**Exercise aim**
Here, set down only the lines between the line that contains "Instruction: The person" and the final line of the material, both included, exactly as written. Skip the pictures.
##### Stored data
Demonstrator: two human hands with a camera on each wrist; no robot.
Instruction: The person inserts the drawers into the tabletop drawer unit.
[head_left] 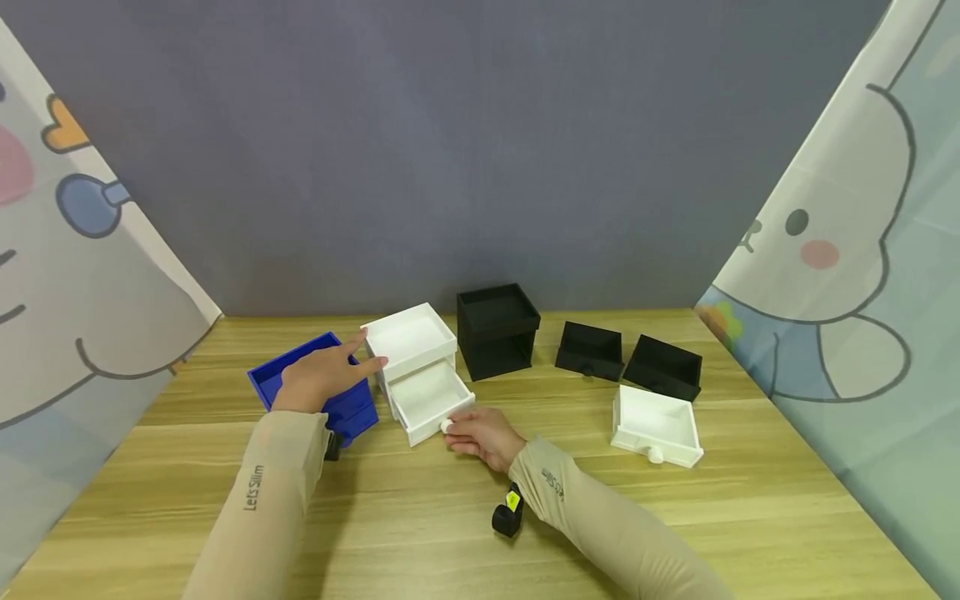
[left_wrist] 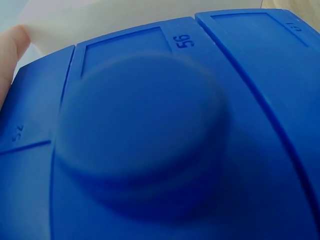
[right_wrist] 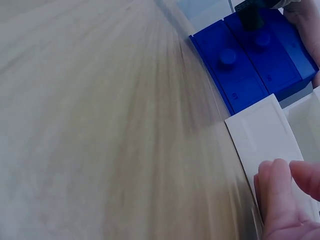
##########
**Output of the exercise**
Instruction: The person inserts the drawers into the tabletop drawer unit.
[head_left] 
[left_wrist] 
[right_wrist] 

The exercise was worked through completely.